__AIM OF THE EXERCISE__:
Using the listing below, work out how many lines include the word "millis". Only the number is to be given.

__SUPPLIED MATERIAL__:

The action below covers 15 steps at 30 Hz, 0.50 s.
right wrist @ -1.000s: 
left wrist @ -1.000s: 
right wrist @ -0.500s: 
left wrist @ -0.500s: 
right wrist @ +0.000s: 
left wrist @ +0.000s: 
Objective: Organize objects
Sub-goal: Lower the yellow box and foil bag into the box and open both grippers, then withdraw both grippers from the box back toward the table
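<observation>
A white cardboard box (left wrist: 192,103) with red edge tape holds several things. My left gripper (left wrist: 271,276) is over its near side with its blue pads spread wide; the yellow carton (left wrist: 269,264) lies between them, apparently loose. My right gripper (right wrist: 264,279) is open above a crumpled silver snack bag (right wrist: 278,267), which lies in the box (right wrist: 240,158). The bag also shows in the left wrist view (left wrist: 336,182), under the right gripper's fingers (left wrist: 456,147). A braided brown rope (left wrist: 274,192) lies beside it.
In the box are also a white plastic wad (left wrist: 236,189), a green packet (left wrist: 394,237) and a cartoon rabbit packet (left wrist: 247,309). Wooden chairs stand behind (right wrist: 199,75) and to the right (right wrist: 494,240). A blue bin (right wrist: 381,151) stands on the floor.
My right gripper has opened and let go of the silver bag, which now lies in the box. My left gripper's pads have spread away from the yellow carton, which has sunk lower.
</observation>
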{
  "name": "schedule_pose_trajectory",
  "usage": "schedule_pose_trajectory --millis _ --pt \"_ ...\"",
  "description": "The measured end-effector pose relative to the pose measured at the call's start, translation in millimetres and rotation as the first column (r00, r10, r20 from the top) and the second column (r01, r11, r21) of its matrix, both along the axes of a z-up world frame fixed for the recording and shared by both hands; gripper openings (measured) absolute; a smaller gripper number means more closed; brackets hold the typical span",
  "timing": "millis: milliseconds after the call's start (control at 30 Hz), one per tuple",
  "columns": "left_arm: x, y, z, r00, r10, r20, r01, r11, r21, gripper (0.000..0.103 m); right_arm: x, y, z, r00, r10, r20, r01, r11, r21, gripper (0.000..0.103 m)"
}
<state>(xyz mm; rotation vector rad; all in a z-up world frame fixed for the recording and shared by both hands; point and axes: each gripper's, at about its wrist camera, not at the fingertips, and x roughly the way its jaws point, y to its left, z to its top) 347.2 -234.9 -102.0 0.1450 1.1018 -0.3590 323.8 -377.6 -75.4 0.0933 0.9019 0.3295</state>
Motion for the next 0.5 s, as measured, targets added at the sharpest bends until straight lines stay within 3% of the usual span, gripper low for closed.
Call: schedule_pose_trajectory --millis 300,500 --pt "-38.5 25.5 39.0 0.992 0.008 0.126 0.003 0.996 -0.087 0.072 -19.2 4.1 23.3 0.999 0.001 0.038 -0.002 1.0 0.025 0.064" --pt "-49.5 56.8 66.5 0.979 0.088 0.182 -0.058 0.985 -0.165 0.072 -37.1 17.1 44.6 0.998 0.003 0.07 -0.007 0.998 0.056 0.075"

__SOLUTION TO THIS EXERCISE__:
3